Take the line containing "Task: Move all" in the listing below and copy it, along with every line after it, without alteration.

__________

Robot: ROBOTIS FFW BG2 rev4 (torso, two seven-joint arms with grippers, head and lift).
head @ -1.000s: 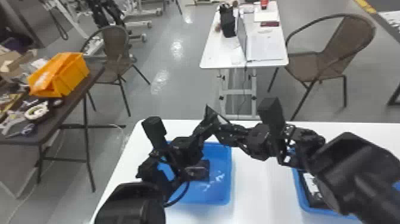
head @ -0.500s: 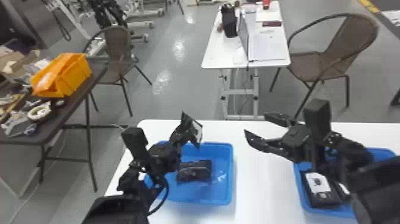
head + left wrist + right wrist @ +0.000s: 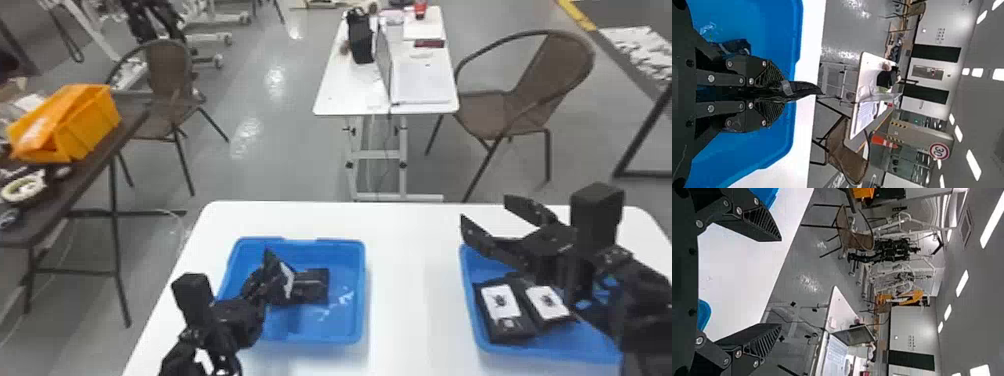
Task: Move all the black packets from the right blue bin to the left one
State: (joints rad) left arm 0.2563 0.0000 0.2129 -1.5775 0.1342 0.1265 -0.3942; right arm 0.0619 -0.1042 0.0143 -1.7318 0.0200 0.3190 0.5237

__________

EXERCISE RESULT:
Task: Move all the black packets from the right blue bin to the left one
State: (joints rad) left arm 0.2563 0.0000 0.2129 -1.5775 0.1342 0.1265 -0.3942; right arm 0.0619 -0.1042 0.0143 -1.7318 0.0200 0.3190 0.5237

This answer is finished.